The “business plans” was an indirect way of saying that the Notre Dame model does not necessarily follow the ones of “The Big Three,” and likely never will. Ultimately, though, every coach at one of the top traditional programs is going to be judged by how he fares in the type of games like Clemson this week.

Jim Harbaugh hasn’t had a bad career at Michigan, but 0-5 against Ohio State with some recent severe beat-downs won’t ever cut it there — just as it didn’t for Buckeyes head coach John Cooper when he was 2-10-1 versus the Wolverines, even though he did finish No. 2 in the nation twice.

Holtz was 33-4 at Notre Dame from 1988-90, but what made it more notable was 10 victories were against teams that finished in the Associated Press top 10. The impressive 39-6 ledger under Kelly since 2017 features zero conquests of teams that placed in the final top 10.

From 1967-72, Notre Dame’s Ara Parseghian often was castigated as unable to “win the big one” while not defeating top rival USC in those six seasons, but a 1973 victory over the Trojans propelled them to his second consensus national title.

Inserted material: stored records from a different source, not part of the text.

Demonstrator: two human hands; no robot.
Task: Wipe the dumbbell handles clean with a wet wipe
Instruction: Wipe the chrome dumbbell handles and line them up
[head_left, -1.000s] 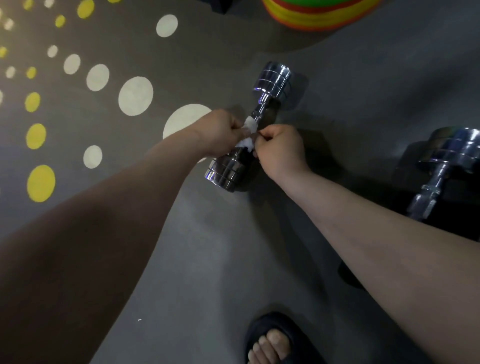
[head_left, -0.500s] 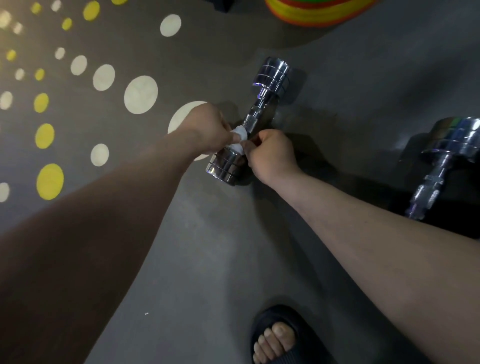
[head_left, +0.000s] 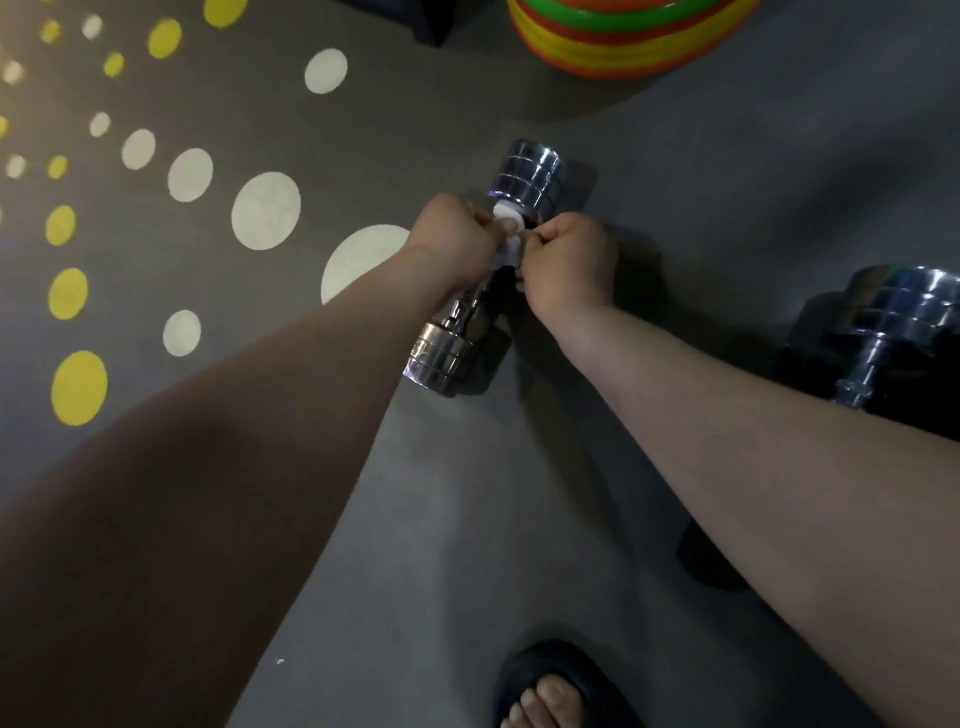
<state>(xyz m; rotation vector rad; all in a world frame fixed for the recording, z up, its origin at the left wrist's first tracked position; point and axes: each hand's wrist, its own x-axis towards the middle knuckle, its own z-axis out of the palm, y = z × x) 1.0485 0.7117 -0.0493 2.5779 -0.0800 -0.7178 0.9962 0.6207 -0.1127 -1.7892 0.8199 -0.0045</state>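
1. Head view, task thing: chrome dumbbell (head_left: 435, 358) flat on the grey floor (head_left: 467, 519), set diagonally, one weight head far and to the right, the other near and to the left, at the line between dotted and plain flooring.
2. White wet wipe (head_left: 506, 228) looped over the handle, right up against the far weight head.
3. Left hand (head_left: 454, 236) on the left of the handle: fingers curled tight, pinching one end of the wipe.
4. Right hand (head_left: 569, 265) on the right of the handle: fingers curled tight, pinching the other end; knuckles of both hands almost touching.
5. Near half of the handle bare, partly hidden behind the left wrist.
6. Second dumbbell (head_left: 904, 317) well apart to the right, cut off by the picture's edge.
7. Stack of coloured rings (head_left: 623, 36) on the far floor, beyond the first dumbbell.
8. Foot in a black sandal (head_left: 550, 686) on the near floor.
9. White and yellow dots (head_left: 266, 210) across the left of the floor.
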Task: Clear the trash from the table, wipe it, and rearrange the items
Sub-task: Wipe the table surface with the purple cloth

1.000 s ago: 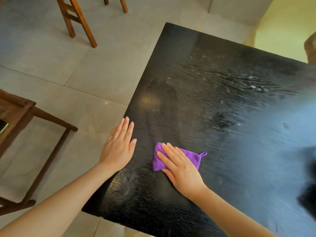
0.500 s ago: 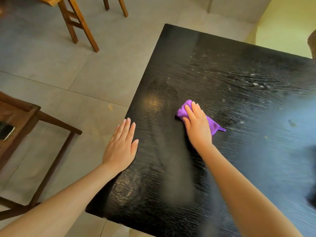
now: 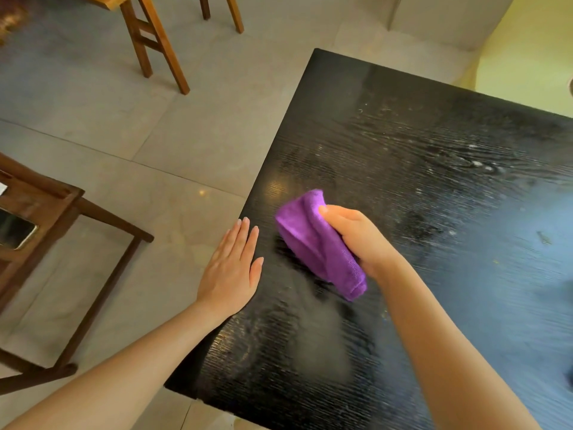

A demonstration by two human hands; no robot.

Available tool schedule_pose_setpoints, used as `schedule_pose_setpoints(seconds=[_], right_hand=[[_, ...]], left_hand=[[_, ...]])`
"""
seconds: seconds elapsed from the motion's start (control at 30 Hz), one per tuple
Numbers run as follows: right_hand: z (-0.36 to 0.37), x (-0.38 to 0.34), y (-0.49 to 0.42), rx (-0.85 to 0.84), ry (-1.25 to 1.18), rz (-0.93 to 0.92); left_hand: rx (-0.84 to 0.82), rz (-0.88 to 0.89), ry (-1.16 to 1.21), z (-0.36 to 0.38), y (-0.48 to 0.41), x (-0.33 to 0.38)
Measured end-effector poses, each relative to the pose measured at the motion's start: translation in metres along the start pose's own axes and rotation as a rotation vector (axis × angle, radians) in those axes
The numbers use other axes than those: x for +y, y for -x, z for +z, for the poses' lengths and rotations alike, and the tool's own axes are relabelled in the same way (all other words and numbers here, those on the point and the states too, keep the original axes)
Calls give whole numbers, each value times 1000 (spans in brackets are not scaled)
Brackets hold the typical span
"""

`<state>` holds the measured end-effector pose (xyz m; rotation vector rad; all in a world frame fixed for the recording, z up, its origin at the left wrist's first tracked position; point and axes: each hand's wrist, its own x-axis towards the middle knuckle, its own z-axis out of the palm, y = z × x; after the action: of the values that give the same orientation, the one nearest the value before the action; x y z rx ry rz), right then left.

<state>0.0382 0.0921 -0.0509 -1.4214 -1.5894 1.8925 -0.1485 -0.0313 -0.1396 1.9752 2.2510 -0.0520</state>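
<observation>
A black wood-grain table [image 3: 418, 156] fills the right side of the view, with wet streaks and small crumbs on its far part. My right hand [image 3: 356, 235] grips a bunched purple cloth [image 3: 313, 240], lifted a little above the table near the left edge. My left hand [image 3: 231, 268] lies flat with fingers together on the table's left edge, just left of the cloth, holding nothing.
A dark wooden chair [image 3: 46, 231] with a phone [image 3: 15, 232] on its seat stands to the left on the tiled floor. Light wooden chair legs [image 3: 155, 41] are at the top left. A small speck [image 3: 544, 237] lies on the table's right part.
My right hand pushed the cloth away across the table, then drew it back left and gathered it into a bunch, raised off the surface. My left hand stayed in place.
</observation>
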Motion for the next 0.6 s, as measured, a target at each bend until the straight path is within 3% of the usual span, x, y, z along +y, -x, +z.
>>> schedule_pose_setpoints(seconds=[0.07,0.13,0.2,0.33,0.4,0.5,0.6], right_hand=[[-3,5,-14,64,281,7],[-5,11,-17,292,659,-63],[0,15,-3,370,794,-134],[13,35,16,291,1095,-224],[12,47,14,272,1145,-346],[14,67,11,104,1220,-376],[20,87,8,80,1403,-445]], left_hand=[[8,0,-3,-1,0,0],[16,1,3,-2,1,1],[25,-2,7,-2,0,1],[26,2,13,-2,0,1],[20,2,9,-2,0,1],[12,5,12,-2,0,1],[13,6,-3,-2,0,0]])
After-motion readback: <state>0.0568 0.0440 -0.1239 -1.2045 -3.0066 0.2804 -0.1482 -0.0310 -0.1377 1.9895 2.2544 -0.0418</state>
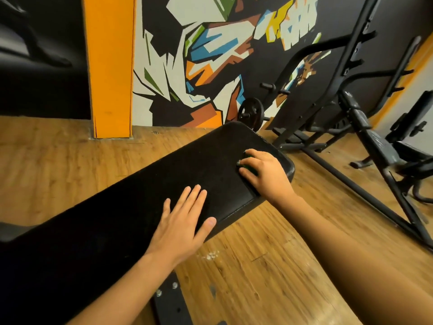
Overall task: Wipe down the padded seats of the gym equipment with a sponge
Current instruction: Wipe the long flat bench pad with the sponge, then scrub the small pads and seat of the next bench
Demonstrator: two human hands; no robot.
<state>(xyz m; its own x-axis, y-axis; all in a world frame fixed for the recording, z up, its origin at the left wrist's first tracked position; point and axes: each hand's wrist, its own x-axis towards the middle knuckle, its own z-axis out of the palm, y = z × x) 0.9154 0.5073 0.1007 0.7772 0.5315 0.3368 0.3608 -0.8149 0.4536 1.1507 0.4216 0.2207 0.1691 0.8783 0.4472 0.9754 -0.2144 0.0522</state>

For Kelly, it’s about positioning one’s self to get another chance to play for championships, not necessarily another referendum on the overall program — even if a defeat would prompt the “same ol’ Notre Dame” theme.

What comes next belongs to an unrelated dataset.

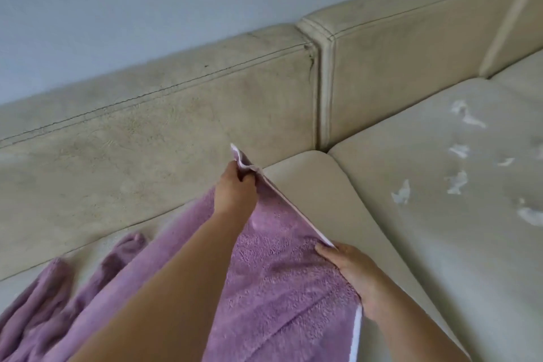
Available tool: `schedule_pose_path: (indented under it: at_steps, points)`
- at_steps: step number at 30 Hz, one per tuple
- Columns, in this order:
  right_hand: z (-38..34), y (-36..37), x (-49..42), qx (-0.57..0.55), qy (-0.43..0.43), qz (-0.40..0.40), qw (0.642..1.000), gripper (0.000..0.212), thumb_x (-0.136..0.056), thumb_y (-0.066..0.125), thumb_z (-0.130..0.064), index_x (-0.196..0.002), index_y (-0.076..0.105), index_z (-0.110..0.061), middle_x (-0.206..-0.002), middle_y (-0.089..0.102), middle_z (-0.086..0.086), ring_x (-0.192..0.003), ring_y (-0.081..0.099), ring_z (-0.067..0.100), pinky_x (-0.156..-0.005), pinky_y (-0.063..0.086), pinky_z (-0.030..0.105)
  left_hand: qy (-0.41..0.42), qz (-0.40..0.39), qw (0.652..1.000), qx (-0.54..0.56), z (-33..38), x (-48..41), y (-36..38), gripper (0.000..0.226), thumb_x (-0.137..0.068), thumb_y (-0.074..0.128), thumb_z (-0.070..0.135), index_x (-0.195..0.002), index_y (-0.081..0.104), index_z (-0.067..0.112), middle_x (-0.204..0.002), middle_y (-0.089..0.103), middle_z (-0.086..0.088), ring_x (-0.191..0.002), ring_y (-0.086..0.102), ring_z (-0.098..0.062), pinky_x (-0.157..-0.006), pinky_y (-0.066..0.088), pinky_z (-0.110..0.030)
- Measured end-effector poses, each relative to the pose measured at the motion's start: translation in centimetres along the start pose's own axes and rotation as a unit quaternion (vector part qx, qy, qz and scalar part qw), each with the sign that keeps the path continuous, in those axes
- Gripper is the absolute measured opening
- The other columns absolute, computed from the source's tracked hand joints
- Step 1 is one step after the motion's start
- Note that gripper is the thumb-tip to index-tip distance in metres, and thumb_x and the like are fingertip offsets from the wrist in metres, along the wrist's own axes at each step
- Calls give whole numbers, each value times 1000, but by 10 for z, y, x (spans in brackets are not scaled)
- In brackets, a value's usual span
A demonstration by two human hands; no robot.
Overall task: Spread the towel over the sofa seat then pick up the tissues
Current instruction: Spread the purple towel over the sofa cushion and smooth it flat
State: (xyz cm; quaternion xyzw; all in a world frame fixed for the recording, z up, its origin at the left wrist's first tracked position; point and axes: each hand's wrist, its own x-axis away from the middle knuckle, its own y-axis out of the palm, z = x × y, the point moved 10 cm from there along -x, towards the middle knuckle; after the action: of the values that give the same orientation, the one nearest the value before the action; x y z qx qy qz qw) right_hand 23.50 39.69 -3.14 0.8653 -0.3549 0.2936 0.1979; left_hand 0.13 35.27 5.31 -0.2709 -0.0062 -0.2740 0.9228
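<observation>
A purple towel (pixel 273 270) with a white edge lies partly bunched on the beige sofa seat (pixel 317 185). My left hand (pixel 235 188) grips the towel's far corner near the backrest, lifted off the cushion. My right hand (pixel 349 267) holds the same white edge nearer to me, fingers curled on it. The edge runs taut between the two hands. The towel's left part is wrinkled into folds. Several torn white tissues (pixel 458 182) lie scattered on the neighbouring seat cushion (pixel 440 244) to the right, apart from both hands.
The sofa backrest (pixel 176 132) runs along the far side under a pale grey wall (pixel 147 3). A seam (pixel 367 214) separates the two seat cushions. Another cushion section (pixel 523 79) continues at the far right.
</observation>
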Motion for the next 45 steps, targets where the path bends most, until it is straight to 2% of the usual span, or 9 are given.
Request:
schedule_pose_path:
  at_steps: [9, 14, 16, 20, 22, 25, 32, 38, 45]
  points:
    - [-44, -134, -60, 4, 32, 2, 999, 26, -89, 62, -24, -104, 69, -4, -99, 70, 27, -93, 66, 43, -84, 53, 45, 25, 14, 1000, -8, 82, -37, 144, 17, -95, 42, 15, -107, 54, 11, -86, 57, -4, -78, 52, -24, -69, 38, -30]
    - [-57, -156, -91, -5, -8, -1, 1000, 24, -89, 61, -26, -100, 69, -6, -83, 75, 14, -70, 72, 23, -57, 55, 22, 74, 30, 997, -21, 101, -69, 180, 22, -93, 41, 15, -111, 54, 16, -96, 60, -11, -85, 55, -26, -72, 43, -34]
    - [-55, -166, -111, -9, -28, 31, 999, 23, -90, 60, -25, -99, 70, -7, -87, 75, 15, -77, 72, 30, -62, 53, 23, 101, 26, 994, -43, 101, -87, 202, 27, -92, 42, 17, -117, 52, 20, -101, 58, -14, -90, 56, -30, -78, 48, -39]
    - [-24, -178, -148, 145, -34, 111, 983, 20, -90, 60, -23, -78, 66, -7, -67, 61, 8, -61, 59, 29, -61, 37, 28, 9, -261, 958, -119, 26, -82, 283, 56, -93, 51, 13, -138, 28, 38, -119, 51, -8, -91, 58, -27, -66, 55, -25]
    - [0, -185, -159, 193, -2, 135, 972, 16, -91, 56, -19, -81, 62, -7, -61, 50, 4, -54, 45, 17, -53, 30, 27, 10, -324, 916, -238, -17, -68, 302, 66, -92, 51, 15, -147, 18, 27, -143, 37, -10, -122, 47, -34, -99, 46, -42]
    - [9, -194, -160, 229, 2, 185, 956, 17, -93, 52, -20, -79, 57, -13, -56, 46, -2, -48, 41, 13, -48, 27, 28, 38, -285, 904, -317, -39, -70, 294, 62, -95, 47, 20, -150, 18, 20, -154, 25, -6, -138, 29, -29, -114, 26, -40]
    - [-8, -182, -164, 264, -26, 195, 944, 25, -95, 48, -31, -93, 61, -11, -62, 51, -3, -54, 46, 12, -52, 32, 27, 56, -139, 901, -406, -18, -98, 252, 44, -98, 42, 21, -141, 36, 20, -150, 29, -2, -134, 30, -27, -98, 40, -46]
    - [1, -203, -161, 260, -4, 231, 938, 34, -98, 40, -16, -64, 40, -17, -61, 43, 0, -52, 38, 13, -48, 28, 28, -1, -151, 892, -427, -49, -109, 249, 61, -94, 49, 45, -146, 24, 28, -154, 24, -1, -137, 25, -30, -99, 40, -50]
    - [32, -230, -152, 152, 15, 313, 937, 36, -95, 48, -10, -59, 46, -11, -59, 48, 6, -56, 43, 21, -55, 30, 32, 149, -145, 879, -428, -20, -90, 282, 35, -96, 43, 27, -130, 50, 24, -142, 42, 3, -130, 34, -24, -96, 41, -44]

“All that matters is that we get an opportunity to play Clemson this Saturday and compete against them,” Kelly said. “Who knows, it might not be the only time we play them this year. There will be enough time to evaluate all this and there will be plenty of opinions, pundits will make their own assessment.”

Win or lose, he is confident the program is at a place now where such a moment is not too big for them.

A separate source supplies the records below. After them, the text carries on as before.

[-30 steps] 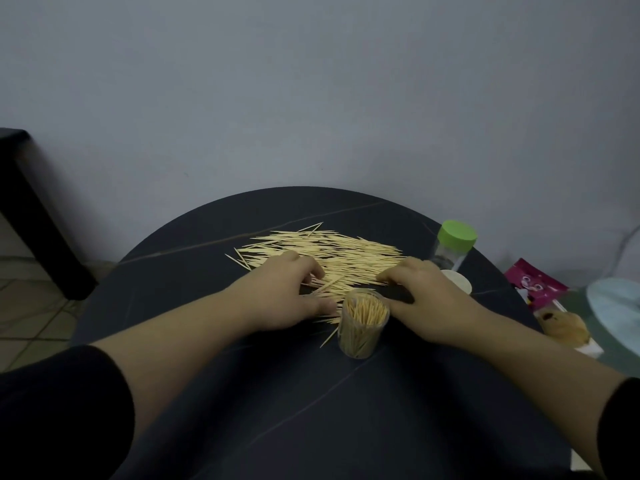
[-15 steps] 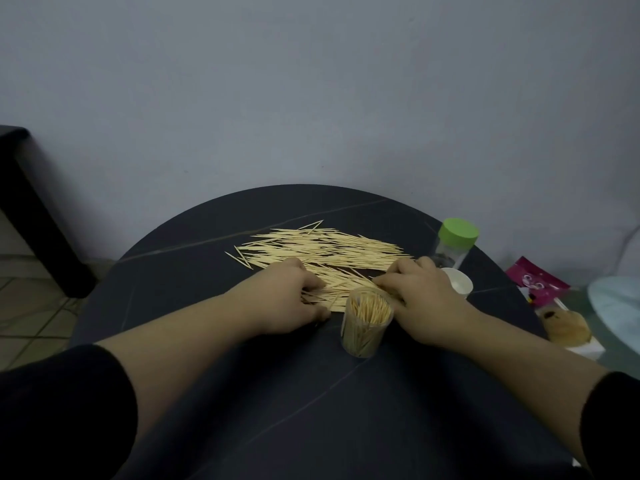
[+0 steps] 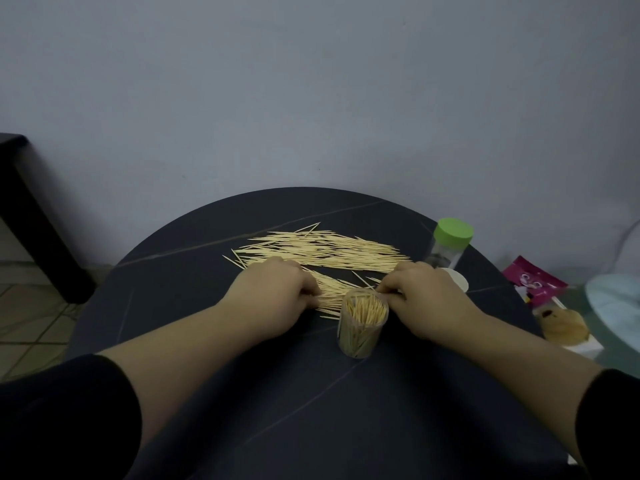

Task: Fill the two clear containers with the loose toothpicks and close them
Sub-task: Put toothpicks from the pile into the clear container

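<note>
Your left hand (image 3: 277, 292) sits just left of the frame's centre, knuckles up, fingers curled down; they pinch the left end of a small bunch (image 3: 332, 292) of toothpicks lying on the round dark table (image 3: 311, 427). Your right hand (image 3: 426, 299) lies right of centre, fingers also curled, with the tips at the right end of that bunch; whether they grasp the sticks or only press against them you cannot tell from here. The bunch runs between your two hands, apart from the main spread.

The open container (image 3: 362, 329) stands upright just below the bunch and between your wrists, lidless and packed with toothpicks standing on end; your right fingertips are just beside its far rim. The loose toothpicks (image 3: 329, 249) lie in a wide band above your hands, mostly parallel and running left to right, with a few strays at the left edge.

The second container (image 3: 449, 245), capped with a green lid (image 3: 454, 229), stands upright at the table's right edge, above your right hand; a white cap (image 3: 458, 280) lies just below it, partly hidden by your knuckles.

Off the table at the right of the frame are a pink packet (image 3: 535, 284), a brownish soft thing (image 3: 562, 327) and a pale blue round object (image 3: 616, 306); a dark piece of furniture (image 3: 31, 216) stands at the left edge.
</note>
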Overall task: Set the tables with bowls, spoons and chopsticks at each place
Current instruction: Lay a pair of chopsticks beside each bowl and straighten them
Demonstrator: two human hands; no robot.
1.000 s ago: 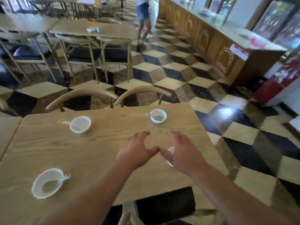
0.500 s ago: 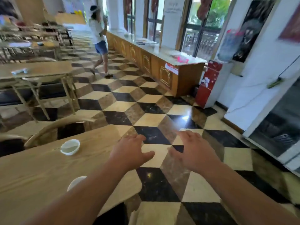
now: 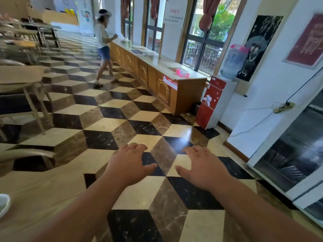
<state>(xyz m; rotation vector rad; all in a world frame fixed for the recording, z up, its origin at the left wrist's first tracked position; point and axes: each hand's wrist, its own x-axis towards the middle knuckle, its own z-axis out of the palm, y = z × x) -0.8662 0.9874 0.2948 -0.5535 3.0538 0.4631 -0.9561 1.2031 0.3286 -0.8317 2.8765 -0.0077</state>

“We’re 29-3 over the last 32 games,” Kelly said. “We’re not a team that’s easily overcome with the moment. We’ll be just fine. We’ve got to execute. … This team has exhibited that they’re not a team that is going to back away from a challenge when they’re down.

“They’ll certainly pick up their pace and answer any challenges that are in front of them. I have no question about that.”

There isn’t any different messaging for Clemson either, or at least not publicly, because Kelly has acknowledged the past couple of weeks that the Tigers have been naturally in the back of their minds.

“This game, it’s not the end-all for us,” he said. “We could win this game — but if you lose to BC [the next week] this game doesn’t mean anything. We’re still in pursuit of a conference championship. … We’ve shown an incredible consistency as a football team of winning week in and week out.

“Look, you’re going to get opportunities like this and you want to win these games, no doubt. But we can’t be overly emotional about this football game and lose sight of the fact that we’ve got five more games to play as well. … We can’t empty the tank and say, ‘Hey, we beat Clemson, we’ve arrived.’ No we haven’t.

“We’ve got to take this game as an important game. It’s the No. 1 team in the country. You better play really well against a really good Clemson football team — and then get ready to move on to play a BC team on the road that’s really good, too.”

Notre Dame could be on the brink of an outstanding season. Will Kelly’s “edge” this week help facilitate it?